[LINK] Microsoft warns of 'critical' flaw in Windows

Chirgwin, Richard Richard.Chirgwin at informa.com.au
Thu Feb 12 08:38:09 EST 2004


The trashwires have snafud this story and the stuffup flows onto who
syndicates ... 

Reuters, in the piece picked up by the ABC, didn't mention the source of the
vuln, which is our very, very old friend ASN.1. This is, I guess, critical
vulnerability number five to flow from the language (SNMP, the general ASN.1
alert a year or so back, OpenSSL, and VoIP within the last month). AAP
called it a brand-new technology which is flattering for something which had
existed so long it was made an ITU standard in 1993!
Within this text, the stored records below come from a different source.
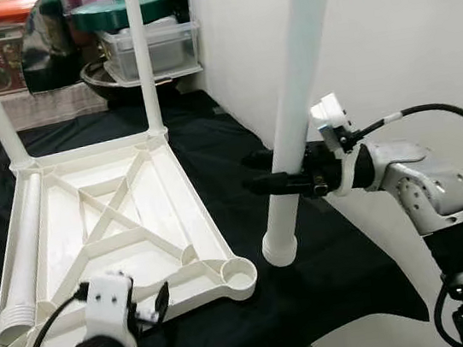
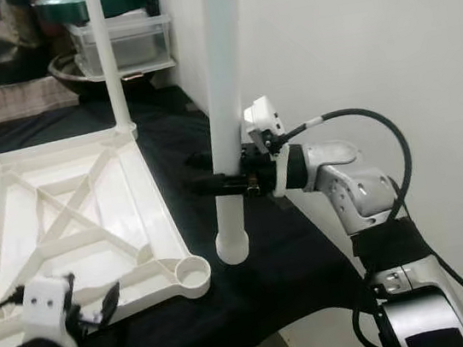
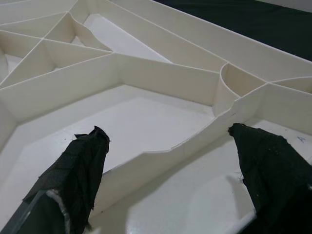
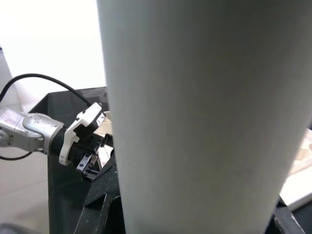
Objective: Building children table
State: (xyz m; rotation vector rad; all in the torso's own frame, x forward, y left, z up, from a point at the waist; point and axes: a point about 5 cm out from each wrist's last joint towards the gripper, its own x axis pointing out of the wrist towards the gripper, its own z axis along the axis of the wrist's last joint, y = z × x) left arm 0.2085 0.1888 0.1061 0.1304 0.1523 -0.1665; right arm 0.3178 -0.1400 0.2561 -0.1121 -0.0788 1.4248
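Legs [image 1: 145,60] are standing in two sockets (far ones); right end effector [image 1: 276,171] is gripping a third leg [image 1: 296,112], left end effector [image 1: 151,306] gaping wide over the tabletop [image 1: 112,216].

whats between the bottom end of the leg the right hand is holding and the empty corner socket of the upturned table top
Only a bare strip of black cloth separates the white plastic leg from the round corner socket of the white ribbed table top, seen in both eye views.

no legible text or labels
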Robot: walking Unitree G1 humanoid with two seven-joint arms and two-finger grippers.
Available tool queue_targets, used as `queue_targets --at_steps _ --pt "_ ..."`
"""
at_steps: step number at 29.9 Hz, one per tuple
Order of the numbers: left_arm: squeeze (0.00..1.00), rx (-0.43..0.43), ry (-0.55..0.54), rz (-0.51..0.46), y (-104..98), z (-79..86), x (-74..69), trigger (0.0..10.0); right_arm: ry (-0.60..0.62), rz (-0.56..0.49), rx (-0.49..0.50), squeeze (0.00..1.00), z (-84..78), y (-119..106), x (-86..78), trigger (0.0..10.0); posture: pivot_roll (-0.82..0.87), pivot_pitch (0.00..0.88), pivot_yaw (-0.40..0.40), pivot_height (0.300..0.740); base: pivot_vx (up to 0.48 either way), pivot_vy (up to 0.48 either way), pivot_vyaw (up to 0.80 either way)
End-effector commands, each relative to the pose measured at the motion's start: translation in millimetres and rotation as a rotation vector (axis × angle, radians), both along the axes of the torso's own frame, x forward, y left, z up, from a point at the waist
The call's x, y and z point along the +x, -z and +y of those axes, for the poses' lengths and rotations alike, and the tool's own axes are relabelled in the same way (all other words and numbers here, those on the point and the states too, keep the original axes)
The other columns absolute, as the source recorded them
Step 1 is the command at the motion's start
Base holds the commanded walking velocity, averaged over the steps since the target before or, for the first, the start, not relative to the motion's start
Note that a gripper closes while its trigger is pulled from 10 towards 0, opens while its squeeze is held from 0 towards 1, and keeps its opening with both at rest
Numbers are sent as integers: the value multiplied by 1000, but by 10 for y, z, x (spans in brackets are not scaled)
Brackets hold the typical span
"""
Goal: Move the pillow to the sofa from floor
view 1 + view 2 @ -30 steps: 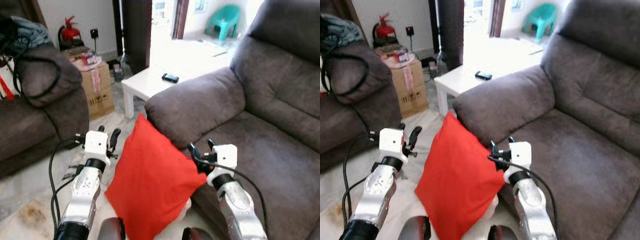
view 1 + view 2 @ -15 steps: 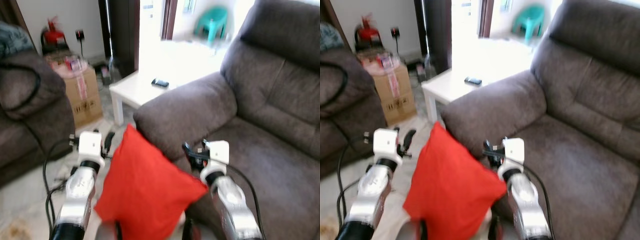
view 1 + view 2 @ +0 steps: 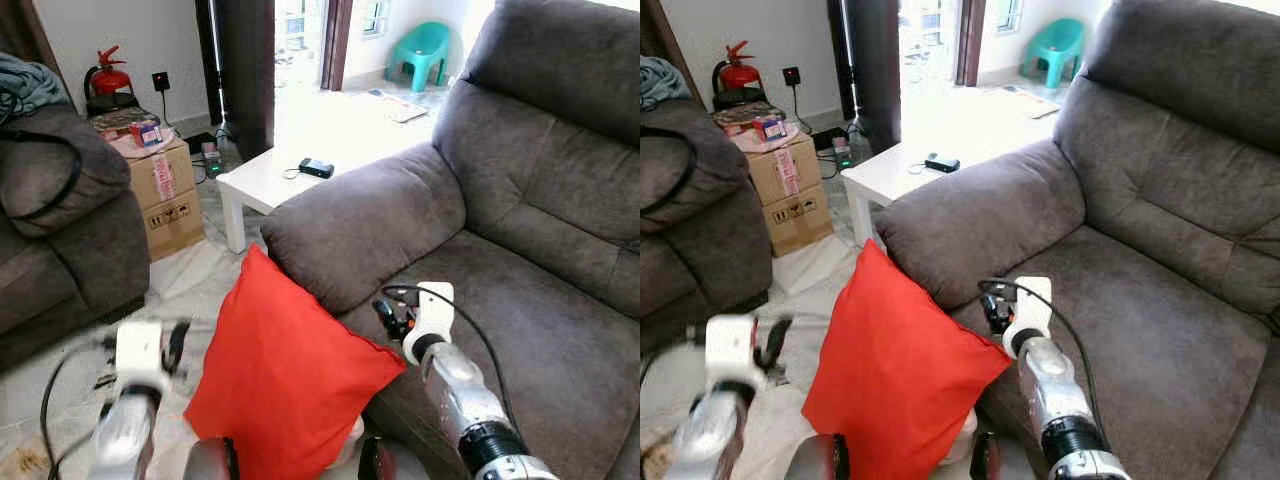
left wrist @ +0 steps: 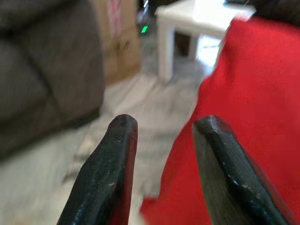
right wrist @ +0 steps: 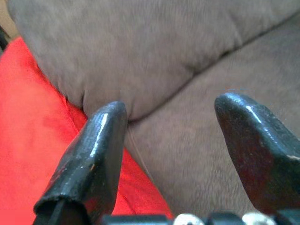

So I guess to a small degree I have to say "it ain't just Microsoft". This
stuff is everywhere: the telecommunications network, routers, switches, IP
phones, mobiles - a list as long as your imagination!

So much for the MS defence side of the argument. The general alert of ASN.1
problems was issued in 2002. Since then, the game has been to find out who's
using ASN libraries and where, and work out whether the implementation is
vulnerable. 

Which brings me to MS. The libraries were there and the alert existed - but
it took an external security researcher (eEye) to force Redmond's hand. So
it's legitimate to ask why Microsoft left its ASN.1 libraries alone between
February 2002 and some time in the second half of 2003.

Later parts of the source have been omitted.